[Opening MATERIAL FOR THIS TASK section]

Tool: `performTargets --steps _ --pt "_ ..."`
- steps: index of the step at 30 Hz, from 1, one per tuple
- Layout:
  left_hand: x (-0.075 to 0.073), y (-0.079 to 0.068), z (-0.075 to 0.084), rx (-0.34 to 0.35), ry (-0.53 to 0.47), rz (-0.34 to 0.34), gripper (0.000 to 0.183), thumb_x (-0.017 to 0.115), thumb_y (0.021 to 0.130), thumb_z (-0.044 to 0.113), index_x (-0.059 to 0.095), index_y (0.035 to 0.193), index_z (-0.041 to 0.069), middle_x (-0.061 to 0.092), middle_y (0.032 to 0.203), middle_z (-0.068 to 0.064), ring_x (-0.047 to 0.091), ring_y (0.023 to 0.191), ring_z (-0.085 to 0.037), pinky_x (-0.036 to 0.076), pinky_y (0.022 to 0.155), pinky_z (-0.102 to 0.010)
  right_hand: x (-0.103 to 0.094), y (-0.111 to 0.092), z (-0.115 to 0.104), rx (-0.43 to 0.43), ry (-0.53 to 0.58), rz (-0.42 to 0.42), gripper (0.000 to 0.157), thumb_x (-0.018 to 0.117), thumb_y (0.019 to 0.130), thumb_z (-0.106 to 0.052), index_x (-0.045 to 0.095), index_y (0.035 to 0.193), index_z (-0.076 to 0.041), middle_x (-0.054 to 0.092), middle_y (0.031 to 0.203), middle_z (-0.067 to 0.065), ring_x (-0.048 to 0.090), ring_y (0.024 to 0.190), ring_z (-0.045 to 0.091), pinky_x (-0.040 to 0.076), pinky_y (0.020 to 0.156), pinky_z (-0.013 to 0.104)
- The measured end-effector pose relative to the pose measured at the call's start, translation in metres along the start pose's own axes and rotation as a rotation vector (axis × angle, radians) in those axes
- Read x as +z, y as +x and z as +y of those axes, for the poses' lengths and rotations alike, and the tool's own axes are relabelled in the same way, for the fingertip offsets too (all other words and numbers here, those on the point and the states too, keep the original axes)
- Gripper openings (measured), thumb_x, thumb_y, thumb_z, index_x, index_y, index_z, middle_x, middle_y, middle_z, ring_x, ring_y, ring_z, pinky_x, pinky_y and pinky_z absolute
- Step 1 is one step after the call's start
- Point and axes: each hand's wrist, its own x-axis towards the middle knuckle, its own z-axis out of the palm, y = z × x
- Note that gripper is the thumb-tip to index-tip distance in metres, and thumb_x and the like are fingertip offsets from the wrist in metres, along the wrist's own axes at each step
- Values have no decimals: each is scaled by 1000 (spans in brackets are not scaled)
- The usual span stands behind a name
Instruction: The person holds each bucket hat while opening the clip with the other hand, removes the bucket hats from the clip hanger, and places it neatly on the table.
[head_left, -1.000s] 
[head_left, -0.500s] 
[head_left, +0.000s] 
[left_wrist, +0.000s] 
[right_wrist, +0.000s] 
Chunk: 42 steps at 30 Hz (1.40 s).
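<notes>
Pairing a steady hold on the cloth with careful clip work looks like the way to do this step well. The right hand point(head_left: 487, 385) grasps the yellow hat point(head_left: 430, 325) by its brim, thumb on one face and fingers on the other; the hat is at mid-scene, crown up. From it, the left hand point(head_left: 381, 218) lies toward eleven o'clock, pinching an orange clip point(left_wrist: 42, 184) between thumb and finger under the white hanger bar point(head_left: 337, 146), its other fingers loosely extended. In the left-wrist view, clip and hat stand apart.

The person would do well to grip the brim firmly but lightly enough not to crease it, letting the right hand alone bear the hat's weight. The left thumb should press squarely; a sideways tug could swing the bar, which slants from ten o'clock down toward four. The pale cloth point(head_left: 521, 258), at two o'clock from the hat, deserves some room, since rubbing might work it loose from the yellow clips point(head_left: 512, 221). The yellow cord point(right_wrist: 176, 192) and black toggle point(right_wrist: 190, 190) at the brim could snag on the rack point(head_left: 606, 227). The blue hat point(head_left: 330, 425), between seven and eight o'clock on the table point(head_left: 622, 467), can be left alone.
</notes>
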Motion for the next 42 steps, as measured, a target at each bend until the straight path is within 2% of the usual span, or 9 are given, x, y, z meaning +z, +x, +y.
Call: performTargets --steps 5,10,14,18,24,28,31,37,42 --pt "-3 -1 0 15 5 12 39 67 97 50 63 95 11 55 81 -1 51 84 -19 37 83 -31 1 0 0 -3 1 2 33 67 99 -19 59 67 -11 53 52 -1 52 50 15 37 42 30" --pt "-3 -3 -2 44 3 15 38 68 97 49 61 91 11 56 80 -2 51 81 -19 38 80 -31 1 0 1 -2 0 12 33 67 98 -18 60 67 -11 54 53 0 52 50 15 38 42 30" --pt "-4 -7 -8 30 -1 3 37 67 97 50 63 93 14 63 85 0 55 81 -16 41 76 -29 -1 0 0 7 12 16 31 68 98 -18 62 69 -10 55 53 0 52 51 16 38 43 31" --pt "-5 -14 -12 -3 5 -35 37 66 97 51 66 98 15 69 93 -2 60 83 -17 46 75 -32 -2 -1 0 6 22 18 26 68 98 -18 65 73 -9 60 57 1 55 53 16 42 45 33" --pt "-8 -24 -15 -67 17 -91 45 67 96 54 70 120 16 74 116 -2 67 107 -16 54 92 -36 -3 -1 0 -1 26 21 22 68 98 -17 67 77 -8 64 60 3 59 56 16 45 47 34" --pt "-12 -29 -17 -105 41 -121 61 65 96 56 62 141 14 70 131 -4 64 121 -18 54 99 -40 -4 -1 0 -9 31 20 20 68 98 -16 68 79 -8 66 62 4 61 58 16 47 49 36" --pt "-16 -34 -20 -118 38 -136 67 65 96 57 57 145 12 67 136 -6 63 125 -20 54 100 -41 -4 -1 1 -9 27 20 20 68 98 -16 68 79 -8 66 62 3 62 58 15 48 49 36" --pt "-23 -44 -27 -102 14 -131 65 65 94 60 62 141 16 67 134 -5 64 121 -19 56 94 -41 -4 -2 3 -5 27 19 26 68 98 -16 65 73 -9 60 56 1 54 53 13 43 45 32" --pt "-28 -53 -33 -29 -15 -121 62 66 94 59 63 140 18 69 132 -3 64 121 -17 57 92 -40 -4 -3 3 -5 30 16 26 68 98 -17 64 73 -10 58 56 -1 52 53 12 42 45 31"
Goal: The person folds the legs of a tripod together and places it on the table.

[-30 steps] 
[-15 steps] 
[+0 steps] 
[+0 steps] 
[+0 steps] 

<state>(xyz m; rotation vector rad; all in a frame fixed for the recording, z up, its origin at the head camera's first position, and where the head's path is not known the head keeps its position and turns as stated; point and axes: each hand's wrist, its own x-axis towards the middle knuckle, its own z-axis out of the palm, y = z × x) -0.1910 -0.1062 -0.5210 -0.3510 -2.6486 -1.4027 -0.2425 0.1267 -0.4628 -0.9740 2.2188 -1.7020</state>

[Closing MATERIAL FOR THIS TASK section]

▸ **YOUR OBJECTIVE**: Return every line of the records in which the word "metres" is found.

▸ **TASK SOLUTION**:
- The measured end-effector pose relative to the pose measured at the call's start, translation in metres along the start pose's own axes and rotation as a rotation vector (axis × angle, radians) in those axes
- Note that gripper is the thumb-tip to index-tip distance in metres, and thumb_x and the like are fingertip offsets from the wrist in metres, along the wrist's own axes at each step

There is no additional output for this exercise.